Draco scowled. "What, you think I did it? I don't even have my bloody wand! You might have made Potter give it back to me, you know!"

"Young man! How dare you talk to a professor that way!" Pomfrey and Molly each demanded.

"In light of what Potter asked you when I found you both in the street this morning, you're lucky I didn't put you in a Body-Bind," Snape drawled. "In fact ... Immobilus!"

It was Ginny's turn to catch Draco. Well, sort of: she caught him, but then she just leaned him against the fireplace. She turned to the gathered adults, fists on her hips and angry tears brimming in her eyes. "If everyone would just shut it for five bloody seconds, you'd realise there's more important things to worry about than who jinxed who, namely that THE SODDING BURROW'S BEEN BLOWN UP!!!!"

* * *

Upon stepping out of the fireplace, Hermione banged a knee on a box. Stifling a mild expletive, she looked around the twins' flat in disgust. There were vials, cauldrons, boxes, papers, and unidentifiable spills everywhere. Maybe I should come through the Leaky Cauldron's Floo after all, she thought as she carefully picked her way to the door and the stairs that led down into the twins' shop. Well, it was too late for such musings -- she was already there.

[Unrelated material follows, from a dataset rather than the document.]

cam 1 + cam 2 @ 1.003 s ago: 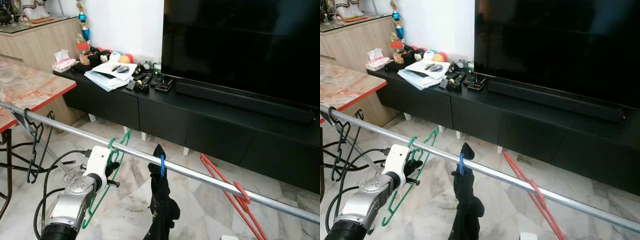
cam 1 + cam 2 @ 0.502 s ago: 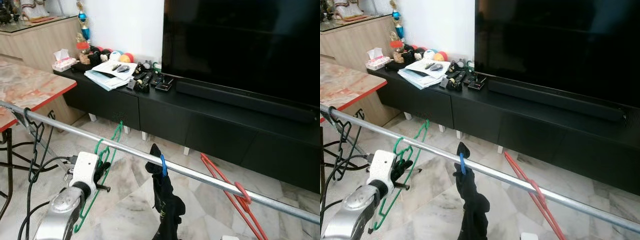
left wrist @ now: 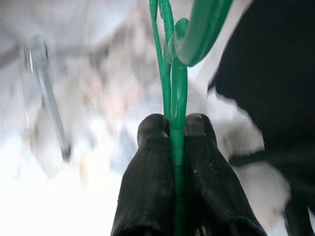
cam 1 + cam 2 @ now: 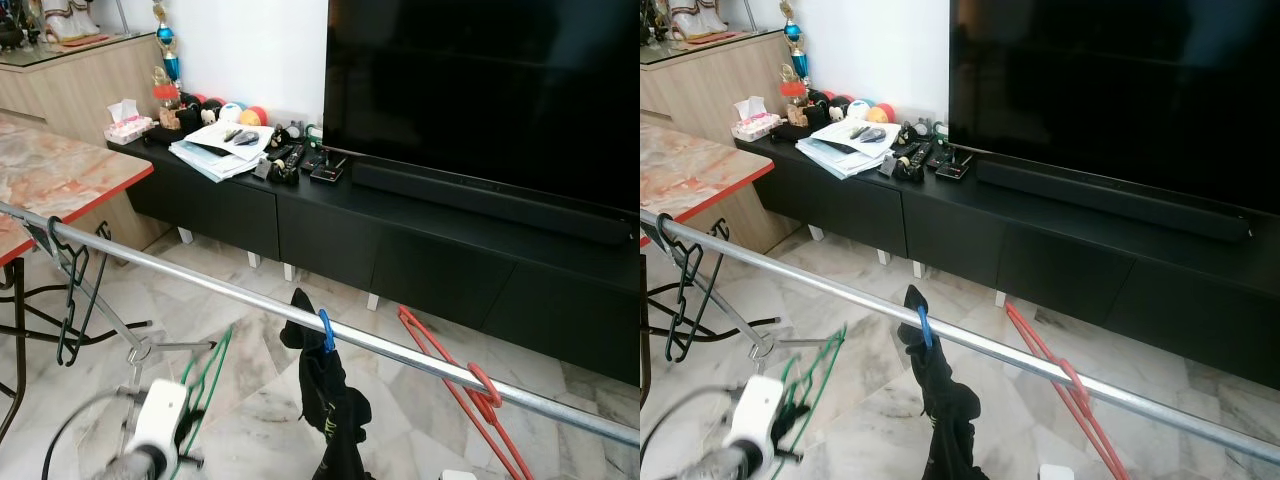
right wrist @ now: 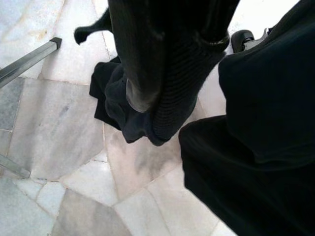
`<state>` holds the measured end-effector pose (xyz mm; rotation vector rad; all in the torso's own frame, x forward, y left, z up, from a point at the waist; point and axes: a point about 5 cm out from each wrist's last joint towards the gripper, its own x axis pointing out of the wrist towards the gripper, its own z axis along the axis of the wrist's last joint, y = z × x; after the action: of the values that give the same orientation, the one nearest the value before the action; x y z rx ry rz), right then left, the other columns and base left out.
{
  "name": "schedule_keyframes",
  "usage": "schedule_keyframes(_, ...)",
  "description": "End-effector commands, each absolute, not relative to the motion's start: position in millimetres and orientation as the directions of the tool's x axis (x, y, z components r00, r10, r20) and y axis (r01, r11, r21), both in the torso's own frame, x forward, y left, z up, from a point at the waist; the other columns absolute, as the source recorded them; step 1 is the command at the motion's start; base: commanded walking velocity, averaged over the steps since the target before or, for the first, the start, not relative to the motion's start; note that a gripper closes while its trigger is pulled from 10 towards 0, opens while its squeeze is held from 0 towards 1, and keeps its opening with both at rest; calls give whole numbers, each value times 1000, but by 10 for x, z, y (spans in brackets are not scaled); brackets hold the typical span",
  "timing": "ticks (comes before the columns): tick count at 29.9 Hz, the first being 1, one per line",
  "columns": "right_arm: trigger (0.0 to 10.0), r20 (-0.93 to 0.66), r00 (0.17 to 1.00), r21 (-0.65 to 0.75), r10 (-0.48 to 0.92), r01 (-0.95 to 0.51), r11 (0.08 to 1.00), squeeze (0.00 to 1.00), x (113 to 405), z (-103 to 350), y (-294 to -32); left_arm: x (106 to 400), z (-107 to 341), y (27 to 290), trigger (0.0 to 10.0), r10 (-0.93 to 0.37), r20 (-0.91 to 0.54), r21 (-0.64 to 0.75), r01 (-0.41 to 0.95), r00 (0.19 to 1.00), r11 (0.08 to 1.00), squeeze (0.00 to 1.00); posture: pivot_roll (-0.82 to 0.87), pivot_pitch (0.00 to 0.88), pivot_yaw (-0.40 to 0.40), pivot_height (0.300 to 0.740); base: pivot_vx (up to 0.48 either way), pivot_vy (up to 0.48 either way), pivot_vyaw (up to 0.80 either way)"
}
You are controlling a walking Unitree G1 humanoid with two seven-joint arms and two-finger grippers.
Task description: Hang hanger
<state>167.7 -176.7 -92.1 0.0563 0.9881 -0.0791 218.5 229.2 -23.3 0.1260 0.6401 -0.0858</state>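
A green wire hanger hangs low in front of the long silver rail, its top below the bar and clear of it. My left gripper, blurred at the bottom left, is shut on it. In the left wrist view the two black fingers pinch the green hanger between them. A black garment hangs from the rail by a blue clip. A red hanger hangs further right and a black hanger at the far left. The right wrist view looks at dark cloth over marble floor.
Behind the rail stands a long black TV cabinet with a large dark television, papers and small items. A marble-topped table with a red edge stands on the left. Part of the rack's metal legs crosses the marble floor.
My left arm has dropped down and back toward me with the green hanger. The hanger's top, level with the rail a second ago, is now well below it.
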Motion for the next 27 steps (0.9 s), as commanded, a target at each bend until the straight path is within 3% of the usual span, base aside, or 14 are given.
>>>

She'd come to the joke shop in the first place because she figured the twins would want to know what had happened, and if she needed to gop through Diagon Alley anyway, it only made sense to stop there on the way. Then maybe the twins would accompany her on the search for her best friends -- she sure as hell didn't want to be wandering around alone, after seeing what had happened to the Weasley home! And the faster they found Ron and Harry, the better.

* * *

A boggart, having finally freed itself from a wardrobe that had gotten buried in debris, wailed in disappointment as its would-be victims, three young humans, disappeared through a fireplace. It could'nt blame them for leaving, though; this was a dangerous place to be, and the boggart wasn't too keen on staying any long itself! But it was so weak from hunger ... should it leave and look elsewhere for sustenance? Did it have the strength?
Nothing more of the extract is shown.